About this exercise
Nothing past the line containing "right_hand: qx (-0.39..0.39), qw" belongs in the output. Copy exactly every line of the data below from the first up to and including it.

Task input
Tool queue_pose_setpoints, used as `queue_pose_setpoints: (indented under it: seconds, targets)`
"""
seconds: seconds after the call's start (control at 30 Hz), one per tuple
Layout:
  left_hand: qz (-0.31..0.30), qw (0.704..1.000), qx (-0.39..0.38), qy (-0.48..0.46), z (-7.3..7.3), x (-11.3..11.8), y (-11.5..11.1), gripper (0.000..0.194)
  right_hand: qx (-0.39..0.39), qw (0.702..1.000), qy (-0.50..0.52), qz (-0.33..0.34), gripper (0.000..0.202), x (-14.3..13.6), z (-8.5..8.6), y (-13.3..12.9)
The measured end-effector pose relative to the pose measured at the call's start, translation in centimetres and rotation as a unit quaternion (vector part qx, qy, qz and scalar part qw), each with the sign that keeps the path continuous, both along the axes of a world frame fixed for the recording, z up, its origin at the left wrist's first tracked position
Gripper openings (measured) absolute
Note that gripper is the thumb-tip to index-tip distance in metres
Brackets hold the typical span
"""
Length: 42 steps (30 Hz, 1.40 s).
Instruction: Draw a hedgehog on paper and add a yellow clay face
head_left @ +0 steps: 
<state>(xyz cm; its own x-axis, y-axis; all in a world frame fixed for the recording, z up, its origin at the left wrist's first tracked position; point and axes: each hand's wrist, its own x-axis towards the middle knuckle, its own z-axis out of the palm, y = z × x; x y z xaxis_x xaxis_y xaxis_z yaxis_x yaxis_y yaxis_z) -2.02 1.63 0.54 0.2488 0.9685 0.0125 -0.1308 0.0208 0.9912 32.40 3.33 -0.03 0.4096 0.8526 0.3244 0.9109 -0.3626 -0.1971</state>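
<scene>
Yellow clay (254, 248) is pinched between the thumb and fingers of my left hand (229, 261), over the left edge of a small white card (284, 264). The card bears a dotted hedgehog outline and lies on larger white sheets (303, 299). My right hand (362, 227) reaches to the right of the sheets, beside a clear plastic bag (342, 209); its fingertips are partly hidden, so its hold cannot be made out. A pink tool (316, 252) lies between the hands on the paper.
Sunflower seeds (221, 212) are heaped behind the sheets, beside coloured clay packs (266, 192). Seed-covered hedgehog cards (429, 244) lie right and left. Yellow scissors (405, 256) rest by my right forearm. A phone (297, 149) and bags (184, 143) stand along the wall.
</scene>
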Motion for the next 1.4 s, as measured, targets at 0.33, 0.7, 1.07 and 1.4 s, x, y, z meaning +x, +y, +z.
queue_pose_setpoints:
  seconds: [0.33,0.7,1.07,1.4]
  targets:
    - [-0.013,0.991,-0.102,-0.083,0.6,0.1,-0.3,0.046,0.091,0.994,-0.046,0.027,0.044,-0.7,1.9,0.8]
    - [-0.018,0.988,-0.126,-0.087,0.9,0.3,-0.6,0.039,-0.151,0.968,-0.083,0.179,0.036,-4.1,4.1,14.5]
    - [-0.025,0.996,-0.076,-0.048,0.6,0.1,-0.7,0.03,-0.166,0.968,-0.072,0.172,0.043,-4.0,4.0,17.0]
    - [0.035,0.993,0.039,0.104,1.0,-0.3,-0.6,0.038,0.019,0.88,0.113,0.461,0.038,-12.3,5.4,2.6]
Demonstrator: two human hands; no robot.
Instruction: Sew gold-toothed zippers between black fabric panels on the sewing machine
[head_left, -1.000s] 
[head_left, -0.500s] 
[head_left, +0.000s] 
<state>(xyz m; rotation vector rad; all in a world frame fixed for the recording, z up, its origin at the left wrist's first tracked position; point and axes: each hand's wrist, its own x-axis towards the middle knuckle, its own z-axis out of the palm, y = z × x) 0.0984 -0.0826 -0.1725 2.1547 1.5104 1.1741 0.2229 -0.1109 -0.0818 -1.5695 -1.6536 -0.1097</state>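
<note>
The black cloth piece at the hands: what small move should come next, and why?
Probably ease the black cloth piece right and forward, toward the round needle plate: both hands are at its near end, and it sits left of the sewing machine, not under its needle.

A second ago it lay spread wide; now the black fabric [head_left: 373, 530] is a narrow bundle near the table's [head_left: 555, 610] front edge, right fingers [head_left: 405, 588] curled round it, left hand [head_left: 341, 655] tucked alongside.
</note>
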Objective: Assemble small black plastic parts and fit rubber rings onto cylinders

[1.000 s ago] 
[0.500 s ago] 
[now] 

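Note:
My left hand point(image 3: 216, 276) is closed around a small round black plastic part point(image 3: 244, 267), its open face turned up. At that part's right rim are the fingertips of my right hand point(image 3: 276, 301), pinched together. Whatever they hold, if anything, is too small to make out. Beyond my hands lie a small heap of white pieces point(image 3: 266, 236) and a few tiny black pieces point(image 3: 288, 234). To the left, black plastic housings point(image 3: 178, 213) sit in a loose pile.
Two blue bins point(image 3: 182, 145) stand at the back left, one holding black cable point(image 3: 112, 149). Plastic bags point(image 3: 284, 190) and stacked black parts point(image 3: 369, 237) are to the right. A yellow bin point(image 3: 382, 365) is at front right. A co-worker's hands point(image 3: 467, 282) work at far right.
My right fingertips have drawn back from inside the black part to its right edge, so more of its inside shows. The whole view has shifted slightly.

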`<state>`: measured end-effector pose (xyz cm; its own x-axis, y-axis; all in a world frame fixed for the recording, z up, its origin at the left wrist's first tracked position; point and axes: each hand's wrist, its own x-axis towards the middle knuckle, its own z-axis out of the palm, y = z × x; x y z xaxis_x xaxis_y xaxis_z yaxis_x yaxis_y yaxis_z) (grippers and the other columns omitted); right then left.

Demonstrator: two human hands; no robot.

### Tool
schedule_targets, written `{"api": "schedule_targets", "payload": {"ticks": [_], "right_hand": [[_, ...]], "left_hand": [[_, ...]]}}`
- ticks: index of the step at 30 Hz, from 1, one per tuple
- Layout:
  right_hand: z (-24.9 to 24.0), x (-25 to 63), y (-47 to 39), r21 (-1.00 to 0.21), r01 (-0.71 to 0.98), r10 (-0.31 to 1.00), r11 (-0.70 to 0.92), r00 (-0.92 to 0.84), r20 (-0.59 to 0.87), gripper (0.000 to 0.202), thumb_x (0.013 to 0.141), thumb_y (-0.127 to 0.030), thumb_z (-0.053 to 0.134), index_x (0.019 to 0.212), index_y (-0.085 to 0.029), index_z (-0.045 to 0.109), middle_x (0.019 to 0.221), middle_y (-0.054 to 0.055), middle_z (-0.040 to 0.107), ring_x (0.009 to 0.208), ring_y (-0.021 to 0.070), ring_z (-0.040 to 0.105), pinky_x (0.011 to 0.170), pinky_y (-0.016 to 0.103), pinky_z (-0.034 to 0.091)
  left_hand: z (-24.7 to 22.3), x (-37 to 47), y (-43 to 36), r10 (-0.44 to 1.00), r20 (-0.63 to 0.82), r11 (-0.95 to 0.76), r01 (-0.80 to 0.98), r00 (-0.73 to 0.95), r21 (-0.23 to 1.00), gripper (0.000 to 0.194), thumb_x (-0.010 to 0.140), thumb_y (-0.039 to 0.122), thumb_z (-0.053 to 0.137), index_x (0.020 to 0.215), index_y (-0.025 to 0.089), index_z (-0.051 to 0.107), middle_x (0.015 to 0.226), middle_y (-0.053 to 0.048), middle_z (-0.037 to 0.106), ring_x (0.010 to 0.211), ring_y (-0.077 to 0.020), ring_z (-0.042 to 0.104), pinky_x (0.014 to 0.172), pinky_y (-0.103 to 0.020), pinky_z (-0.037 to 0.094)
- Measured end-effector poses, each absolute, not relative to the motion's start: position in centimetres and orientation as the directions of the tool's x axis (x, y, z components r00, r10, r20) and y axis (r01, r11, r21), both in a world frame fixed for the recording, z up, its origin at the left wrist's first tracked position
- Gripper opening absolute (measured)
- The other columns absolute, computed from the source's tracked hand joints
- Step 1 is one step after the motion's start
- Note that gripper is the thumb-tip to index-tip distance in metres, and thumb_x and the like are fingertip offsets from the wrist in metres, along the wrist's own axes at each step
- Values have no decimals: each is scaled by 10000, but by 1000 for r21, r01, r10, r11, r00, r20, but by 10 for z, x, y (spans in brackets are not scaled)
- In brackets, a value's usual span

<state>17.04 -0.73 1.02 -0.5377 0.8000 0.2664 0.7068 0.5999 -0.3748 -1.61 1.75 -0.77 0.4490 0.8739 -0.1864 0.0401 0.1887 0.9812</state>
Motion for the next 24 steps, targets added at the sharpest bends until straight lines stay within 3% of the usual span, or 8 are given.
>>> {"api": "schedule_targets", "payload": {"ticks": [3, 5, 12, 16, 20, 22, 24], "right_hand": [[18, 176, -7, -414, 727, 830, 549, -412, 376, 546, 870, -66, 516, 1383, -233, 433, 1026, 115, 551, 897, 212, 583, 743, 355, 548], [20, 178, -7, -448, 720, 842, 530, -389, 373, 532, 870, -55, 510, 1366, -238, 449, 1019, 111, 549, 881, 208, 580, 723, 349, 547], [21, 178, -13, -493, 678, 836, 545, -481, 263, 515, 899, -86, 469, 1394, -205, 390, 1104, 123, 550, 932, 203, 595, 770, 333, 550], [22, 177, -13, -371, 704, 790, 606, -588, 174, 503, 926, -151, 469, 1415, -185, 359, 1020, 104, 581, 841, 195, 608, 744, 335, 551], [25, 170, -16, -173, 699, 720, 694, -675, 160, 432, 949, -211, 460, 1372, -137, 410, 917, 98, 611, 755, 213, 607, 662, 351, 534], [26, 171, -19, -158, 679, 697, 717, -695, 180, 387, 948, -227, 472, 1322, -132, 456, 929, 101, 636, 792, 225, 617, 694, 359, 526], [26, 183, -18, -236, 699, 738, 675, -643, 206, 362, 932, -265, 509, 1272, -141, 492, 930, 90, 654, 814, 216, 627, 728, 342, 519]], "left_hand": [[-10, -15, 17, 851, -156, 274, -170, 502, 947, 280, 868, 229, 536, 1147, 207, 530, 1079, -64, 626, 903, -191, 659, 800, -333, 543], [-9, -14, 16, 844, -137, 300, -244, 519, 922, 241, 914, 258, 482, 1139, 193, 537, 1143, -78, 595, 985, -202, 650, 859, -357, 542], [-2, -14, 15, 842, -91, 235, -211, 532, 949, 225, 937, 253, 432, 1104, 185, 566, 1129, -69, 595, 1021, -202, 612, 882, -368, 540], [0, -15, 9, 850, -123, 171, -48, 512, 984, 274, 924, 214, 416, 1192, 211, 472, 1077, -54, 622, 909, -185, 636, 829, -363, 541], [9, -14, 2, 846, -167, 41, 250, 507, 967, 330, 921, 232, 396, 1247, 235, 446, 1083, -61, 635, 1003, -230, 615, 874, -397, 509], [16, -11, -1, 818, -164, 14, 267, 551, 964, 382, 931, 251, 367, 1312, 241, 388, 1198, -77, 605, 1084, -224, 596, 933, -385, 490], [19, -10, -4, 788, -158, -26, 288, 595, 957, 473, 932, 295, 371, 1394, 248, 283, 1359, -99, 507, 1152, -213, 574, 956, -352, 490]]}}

Exercise result
Tool queue_pose_setpoints, used as `queue_pose_setpoints: (indented under it: seconds, targets)`
"""
seconds: seconds after the call's start (control at 30 Hz), one per tuple
Layout:
  left_hand: qz (-0.31..0.30), qw (0.704..1.000), qx (-0.39..0.38), qy (-0.48..0.46), z (-7.3..7.3), x (-11.3..11.8), y (-11.5..11.1), gripper (0.000..0.194)
  right_hand: qx (-0.39..0.39), qw (0.702..1.000), qy (-0.50..0.52), qz (-0.33..0.34), gripper (0.000..0.202), x (-14.3..13.6), z (-8.5..8.6), y (-13.3..12.9)

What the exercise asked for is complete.